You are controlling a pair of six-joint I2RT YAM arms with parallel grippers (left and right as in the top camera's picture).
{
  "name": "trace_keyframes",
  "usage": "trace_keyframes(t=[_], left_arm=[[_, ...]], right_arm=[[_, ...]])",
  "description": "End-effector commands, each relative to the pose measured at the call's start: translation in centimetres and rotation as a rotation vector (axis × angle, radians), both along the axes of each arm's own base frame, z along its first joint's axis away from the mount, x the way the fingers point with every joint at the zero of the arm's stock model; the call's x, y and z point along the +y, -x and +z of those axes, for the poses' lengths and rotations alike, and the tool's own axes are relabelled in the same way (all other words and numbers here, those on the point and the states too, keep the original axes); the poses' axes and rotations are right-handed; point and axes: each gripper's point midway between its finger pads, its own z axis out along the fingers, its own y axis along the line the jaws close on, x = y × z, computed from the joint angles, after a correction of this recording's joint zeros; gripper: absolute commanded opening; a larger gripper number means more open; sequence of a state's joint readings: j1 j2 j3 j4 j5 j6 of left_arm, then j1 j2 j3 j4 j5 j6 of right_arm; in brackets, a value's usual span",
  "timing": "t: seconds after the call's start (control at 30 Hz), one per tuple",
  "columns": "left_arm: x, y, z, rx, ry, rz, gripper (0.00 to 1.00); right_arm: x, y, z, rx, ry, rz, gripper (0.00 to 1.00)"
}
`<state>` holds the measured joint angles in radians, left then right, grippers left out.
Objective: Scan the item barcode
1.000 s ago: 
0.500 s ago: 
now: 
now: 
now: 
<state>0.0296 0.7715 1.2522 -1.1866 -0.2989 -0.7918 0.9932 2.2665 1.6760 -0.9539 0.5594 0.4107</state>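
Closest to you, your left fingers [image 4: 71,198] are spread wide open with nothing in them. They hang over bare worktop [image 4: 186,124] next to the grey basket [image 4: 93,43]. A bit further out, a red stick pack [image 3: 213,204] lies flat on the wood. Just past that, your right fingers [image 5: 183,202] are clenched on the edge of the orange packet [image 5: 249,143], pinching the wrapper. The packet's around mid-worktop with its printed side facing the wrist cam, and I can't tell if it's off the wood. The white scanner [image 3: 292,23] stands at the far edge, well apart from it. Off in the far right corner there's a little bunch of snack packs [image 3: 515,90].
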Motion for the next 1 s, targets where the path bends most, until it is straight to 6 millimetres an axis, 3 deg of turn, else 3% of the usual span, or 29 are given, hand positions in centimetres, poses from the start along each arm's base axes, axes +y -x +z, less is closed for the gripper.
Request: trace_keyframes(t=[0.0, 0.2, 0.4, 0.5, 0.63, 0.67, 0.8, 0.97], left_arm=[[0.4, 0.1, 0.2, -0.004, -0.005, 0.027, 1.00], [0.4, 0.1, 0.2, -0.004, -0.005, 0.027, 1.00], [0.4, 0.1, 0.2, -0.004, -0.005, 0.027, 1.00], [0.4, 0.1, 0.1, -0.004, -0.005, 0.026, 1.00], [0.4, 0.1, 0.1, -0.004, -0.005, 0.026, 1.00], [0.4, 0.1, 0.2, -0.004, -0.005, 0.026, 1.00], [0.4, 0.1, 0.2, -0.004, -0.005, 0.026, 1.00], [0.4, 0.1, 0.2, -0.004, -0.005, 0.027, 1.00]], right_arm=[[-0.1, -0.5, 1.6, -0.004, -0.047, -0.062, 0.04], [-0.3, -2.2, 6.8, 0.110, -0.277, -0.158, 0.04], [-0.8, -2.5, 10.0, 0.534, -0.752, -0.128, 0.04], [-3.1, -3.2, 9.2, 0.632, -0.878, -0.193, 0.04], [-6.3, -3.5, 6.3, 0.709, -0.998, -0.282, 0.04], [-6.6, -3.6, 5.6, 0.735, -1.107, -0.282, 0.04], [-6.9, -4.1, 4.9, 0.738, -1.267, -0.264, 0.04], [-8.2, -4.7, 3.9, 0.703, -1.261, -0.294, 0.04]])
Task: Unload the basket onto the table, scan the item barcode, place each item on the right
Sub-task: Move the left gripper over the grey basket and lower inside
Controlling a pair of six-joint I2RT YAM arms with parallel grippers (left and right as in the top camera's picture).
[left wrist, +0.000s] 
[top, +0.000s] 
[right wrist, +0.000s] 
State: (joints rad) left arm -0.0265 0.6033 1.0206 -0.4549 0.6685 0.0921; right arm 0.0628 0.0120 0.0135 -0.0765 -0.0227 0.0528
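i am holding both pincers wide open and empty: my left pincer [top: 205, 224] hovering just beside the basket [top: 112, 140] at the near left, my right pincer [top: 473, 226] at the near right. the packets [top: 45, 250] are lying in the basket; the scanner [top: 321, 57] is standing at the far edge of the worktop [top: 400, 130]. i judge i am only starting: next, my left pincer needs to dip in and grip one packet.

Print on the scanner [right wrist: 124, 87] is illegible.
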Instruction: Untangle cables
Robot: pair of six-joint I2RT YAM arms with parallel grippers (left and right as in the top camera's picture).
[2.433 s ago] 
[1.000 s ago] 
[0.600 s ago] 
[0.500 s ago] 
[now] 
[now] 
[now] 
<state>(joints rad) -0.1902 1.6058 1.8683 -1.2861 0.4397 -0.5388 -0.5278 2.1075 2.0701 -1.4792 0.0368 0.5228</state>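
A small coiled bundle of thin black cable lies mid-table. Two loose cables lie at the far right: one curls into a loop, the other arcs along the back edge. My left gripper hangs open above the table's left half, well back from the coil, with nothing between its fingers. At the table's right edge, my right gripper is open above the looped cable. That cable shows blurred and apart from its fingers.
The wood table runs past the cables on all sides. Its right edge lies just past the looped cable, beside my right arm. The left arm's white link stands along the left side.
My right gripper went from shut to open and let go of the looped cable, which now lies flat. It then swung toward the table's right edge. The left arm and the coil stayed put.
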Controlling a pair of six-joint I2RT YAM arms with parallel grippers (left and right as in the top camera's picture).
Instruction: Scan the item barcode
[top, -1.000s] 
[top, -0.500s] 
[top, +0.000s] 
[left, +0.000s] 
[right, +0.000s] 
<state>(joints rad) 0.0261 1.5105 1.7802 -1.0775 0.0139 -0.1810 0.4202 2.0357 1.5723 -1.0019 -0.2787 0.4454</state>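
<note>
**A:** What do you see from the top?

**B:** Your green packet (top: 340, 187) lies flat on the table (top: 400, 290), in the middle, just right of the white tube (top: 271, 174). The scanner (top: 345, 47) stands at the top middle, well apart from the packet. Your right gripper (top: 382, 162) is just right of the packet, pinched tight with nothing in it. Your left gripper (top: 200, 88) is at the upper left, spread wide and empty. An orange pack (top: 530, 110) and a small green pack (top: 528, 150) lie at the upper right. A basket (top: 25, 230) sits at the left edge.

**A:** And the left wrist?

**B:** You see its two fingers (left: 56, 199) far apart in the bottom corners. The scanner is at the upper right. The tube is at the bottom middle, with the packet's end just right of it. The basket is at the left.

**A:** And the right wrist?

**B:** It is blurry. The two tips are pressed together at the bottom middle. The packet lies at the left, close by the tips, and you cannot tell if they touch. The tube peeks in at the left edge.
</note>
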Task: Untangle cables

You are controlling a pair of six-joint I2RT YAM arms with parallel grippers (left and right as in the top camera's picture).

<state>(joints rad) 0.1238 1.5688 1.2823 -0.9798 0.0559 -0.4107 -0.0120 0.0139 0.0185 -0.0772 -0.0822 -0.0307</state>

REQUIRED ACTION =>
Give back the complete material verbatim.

RESULT OF THIS TASK =>
You are controlling a pair of six-joint I2RT YAM arms with parallel grippers (left and right as in the top camera's picture).
{
  "name": "trace_keyframes",
  "usage": "trace_keyframes(t=[_], left_arm=[[_, ...]], right_arm=[[_, ...]])",
  "description": "End-effector commands, each relative to the pose measured at the call's start: translation in centimetres and rotation as a rotation vector (axis × angle, radians), both along the axes of each arm's own base frame, z along its first joint's axis away from the mount, x the way the fingers point with every joint at the zero of the arm's stock model; the call's x, y and z point along the +y, -x and +z of those axes, for the poses' lengths and rotations alike, and the tool's own axes are relabelled in the same way (all other words and numbers here, those on the point and the states too, keep the original axes); the poses' axes and rotations are right-handed; point and axes: each gripper's point midway between its finger pads, its own z axis out along the fingers, its own y axis along the line the jaws close on, x = y × z, computed from the joint angles, after a correction of this recording's joint zeros; gripper: absolute commanded opening; a larger gripper number means more open; sequence of a state's joint readings: j1 j2 j3 j4 j5 j6 of left_arm, then j1 j2 j3 j4 j5 j6 of right_arm; in brackets, a value's usual span",
  "timing": "t: seconds after the call's start (control at 30 Hz), one per tuple",
  "columns": "left_arm: x, y, z, rx, ry, rz, gripper (0.00 to 1.00); right_arm: x, y, z, rx, ry, rz, gripper (0.00 to 1.00)"
}
`<state>` holds the measured joint angles in radians, left then right, grippers left out.
Objective: Scan the item barcode
1.000 s ago: 
0.500 s ago: 
now: 
now: 
now: 
<state>0.0296 0.7715 1.2522 -1.1866 -0.2989 -0.7918 0.9932 2.2665 1.6760 -0.9539 0.5594 0.4107</state>
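Closest to you, your left fingers [image 4: 71,198] are spread wide open with nothing in them. They hang over bare worktop [image 4: 186,124] next to the grey basket [image 4: 93,43]. A bit further out, a red stick pack [image 3: 213,204] lies flat on the wood. Just past that, your right fingers [image 5: 183,202] are clenched on the edge of the orange packet [image 5: 249,143], pinching the wrapper. The packet's around mid-worktop with its printed side facing the wrist cam, and I can't tell if it's off the wood. The white scanner [image 3: 292,23] stands at the far edge, well apart from it. Off in the far right corner there's a little bunch of snack packs [image 3: 515,90].
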Motion for the next 1 s, targets where the path bends most, until it is straight to 6 millimetres an axis, 3 deg of turn, else 3% of the usual span, or 29 are given, hand positions in centimetres, poses from the start along each arm's base axes, axes +y -x +z, less is closed for the gripper.
Request: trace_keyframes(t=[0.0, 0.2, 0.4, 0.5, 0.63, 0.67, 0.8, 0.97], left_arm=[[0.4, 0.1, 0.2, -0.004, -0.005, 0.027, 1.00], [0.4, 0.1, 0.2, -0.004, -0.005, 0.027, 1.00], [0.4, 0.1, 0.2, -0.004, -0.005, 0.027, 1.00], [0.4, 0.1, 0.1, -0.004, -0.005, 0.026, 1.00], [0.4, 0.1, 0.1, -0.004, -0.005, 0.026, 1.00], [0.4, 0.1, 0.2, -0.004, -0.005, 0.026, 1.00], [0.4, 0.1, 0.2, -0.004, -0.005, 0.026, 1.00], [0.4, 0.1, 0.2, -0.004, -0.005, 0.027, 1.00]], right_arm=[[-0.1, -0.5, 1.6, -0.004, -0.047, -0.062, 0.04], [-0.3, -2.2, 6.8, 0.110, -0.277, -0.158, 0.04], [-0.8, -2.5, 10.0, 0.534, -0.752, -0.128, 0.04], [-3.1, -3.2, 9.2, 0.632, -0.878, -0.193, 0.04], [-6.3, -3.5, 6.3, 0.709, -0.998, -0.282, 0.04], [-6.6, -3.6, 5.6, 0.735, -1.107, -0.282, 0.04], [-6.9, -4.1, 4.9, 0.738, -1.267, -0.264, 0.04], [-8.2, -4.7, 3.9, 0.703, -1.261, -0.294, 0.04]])
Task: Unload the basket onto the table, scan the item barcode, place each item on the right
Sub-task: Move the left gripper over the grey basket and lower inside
Controlling a pair of six-joint I2RT YAM arms with parallel grippers (left and right as in the top camera's picture).
[left wrist, +0.000s] 
[top, +0.000s] 
[right wrist, +0.000s] 
State: (joints rad) left arm -0.0265 0.6033 1.0206 -0.4549 0.6685 0.0921; right arm 0.0628 0.0120 0.0135 -0.0765 -0.0227 0.0528
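i am holding both pincers wide open and empty: my left pincer [top: 205, 224] hovering just beside the basket [top: 112, 140] at the near left, my right pincer [top: 473, 226] at the near right. the packets [top: 45, 250] are lying in the basket; the scanner [top: 321, 57] is standing at the far edge of the worktop [top: 400, 130]. i judge i am only starting: next, my left pincer needs to dip in and grip one packet.

Print on the scanner [right wrist: 124, 87] is illegible.
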Instruction: Untangle cables
Robot: pair of six-joint I2RT YAM arms with parallel grippers (left and right as in the top camera's picture).
[2.433 s ago] 
[1.000 s ago] 
[0.600 s ago] 
[0.500 s ago] 
[now] 
[now] 
[now] 
<state>(joints rad) -0.1902 1.6058 1.8683 -1.2861 0.4397 -0.5388 -0.5278 2.1075 2.0701 -1.4792 0.0368 0.5228</state>
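A small coiled bundle of thin black cable lies mid-table. Two loose cables lie at the far right: one curls into a loop, the other arcs along the back edge. My left gripper hangs open above the table's left half, well back from the coil, with nothing between its fingers. At the table's right edge, my right gripper is open above the looped cable. That cable shows blurred and apart from its fingers.
The wood table runs past the cables on all sides. Its right edge lies just past the looped cable, beside my right arm. The left arm's white link stands along the left side.
My right gripper went from shut to open and let go of the looped cable, which now lies flat. It then swung toward the table's right edge. The left arm and the coil stayed put.
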Controlling a pair of six-joint I2RT YAM arms with parallel grippers (left and right as in the top camera's picture).
Instruction: Scan the item barcode
[top, -1.000s] 
[top, -0.500s] 
[top, +0.000s] 
[left, +0.000s] 
[right, +0.000s] 
<state>(joints rad) 0.0261 1.5105 1.7802 -1.0775 0.0139 -0.1810 0.4202 2.0357 1.5723 -1.0019 -0.2787 0.4454</state>
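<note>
**A:** What do you see from the top?

**B:** Your green packet (top: 340, 187) lies flat on the table (top: 400, 290), in the middle, just right of the white tube (top: 271, 174). The scanner (top: 345, 47) stands at the top middle, well apart from the packet. Your right gripper (top: 382, 162) is just right of the packet, pinched tight with nothing in it. Your left gripper (top: 200, 88) is at the upper left, spread wide and empty. An orange pack (top: 530, 110) and a small green pack (top: 528, 150) lie at the upper right. A basket (top: 25, 230) sits at the left edge.

**A:** And the left wrist?

**B:** You see its two fingers (left: 56, 199) far apart in the bottom corners. The scanner is at the upper right. The tube is at the bottom middle, with the packet's end just right of it. The basket is at the left.

**A:** And the right wrist?

**B:** It is blurry. The two tips are pressed together at the bottom middle. The packet lies at the left, close by the tips, and you cannot tell if they touch. The tube peeks in at the left edge.
</note>
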Task: Untangle cables

You are controlling a pair of six-joint I2RT YAM arms with parallel grippers (left and right as in the top camera's picture).

<state>(joints rad) 0.1238 1.5688 1.2823 -0.9798 0.0559 -0.4107 -0.0120 0.0139 0.0185 -0.0772 -0.0822 -0.0307</state>

This answer is now finished.